What is Big Data?

by mark · Published 15 January 2020 · Updated 13 January 2020

As IT and personal computing took over a mostly analogical world the amount of data generated by the impact is quickly growing to a size no one would’ve been able to predict. But when data is so big it becomes Big Data? And what exactly is Big Data? This article is a complete introduction to Big Data and related arguments such as Data Science.

What is Big Data?

Big Data is a buzzword, just like Cloud and Data Science, I always start explaining what a buzzword is by telling others what it is not. Being a buzzword Big Data won’t automatically solve complex problems you thought were too complex to solve, without efforts.

So Big Data is just like normal data, but big. Then when does data become big? Traditionally there are three characteristics (but there’s more) that define Big Data:

volume: the amount of data is big, often times huge (over PB, EB scale)
variety: the data contains information stored in different ways (structured, unstructured, semi-structured)
speed: the speed at which the data is generated is elevated (e.g. real time sensors logs)

Why is Big Data important?

In the information age every information matters, the more the better. Big Data technologies shine in this field because they can handle huge amounts of data while allowing interrogations that would not be possible with traditional databases.

Thanks to Big Data it is possible to learn and understand new patterns hidden within data. These patterns can mean anything or nothing but most of the times even seemingly worthless data will hide precious information. As an example think of market sales and social media. One could envision algorithms that predict new sales looking at sales history or fashion trends based on social media posts.

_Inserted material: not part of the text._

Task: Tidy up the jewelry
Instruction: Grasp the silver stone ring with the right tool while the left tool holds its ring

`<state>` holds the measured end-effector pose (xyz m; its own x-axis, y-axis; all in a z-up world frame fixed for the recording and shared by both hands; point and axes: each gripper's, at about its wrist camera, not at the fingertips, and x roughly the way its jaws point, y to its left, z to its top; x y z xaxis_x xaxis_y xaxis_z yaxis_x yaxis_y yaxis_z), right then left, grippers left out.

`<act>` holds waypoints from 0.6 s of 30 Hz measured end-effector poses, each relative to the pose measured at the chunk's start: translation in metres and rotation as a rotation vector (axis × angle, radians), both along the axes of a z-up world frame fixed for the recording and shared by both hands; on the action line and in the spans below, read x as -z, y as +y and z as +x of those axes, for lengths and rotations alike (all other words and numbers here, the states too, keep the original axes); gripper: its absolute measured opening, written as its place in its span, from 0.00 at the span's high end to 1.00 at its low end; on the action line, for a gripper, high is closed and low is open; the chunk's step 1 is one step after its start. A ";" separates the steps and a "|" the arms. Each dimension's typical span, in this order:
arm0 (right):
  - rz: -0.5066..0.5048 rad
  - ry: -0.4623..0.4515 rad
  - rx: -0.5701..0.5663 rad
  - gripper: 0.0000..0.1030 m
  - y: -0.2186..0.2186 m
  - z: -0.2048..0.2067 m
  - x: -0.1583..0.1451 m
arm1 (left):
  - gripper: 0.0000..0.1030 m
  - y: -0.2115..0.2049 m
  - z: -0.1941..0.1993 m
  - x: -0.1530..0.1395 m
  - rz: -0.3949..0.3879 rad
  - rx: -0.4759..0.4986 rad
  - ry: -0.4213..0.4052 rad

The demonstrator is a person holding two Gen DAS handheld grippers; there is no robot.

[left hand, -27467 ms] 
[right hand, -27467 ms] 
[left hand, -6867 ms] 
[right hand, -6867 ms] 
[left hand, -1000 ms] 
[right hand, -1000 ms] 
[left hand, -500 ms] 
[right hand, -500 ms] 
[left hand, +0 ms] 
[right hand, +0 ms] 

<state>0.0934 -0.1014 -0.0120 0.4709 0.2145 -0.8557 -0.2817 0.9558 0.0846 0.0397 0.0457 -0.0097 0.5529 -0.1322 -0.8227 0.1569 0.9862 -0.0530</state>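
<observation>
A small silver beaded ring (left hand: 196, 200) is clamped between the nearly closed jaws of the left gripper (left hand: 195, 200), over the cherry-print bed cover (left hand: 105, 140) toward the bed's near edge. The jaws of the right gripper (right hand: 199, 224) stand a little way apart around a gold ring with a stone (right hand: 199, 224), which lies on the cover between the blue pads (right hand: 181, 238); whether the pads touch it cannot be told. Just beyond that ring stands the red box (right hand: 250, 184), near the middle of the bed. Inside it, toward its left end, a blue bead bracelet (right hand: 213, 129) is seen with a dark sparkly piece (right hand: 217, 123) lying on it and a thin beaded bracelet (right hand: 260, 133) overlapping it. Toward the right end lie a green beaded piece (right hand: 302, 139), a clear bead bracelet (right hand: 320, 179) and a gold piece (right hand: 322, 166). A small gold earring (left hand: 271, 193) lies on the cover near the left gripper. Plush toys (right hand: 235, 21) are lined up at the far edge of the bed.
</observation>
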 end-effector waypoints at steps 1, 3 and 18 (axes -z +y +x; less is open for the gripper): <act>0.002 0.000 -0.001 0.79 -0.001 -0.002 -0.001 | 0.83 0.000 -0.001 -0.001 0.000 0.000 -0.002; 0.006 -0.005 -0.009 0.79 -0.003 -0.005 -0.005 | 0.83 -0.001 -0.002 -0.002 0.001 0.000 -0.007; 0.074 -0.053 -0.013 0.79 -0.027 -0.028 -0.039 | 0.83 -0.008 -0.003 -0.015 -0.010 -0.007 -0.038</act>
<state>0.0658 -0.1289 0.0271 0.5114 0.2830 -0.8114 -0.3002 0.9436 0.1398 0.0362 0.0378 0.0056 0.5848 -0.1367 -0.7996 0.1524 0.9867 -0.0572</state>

Although Big Data may not be useful without skilled professionals and investments, the revenue generated by analyzing this data usually pays off in the long run. Big Data reached its popularity peak around 2015-2016, and while this is not the case anymore, most companies have embraced data collection and analysis.

Structured vs Unstructured Data (and semi-structured)

An important classification of data is the presence or the absence of a structure:

structured data has a structure, most of the data in the past decades falls in this category, a prominent example is data stored within a Relational Database.
unstructured data doesn’t have a structure, documents and emails are prominent examples.
semi-structured data include parts that have a structure and parts that don’t.

While working with structured data has been traditionally handled by Relational Databases, dealing with unstructured data requires different techniques and usually more computational power. Most of the data generated and stored in the past decades was structured, but most of the data generated nowadays (think of IoT, Smartphones, Sensors) is unstructured. Big Data mostly works with unstructured data.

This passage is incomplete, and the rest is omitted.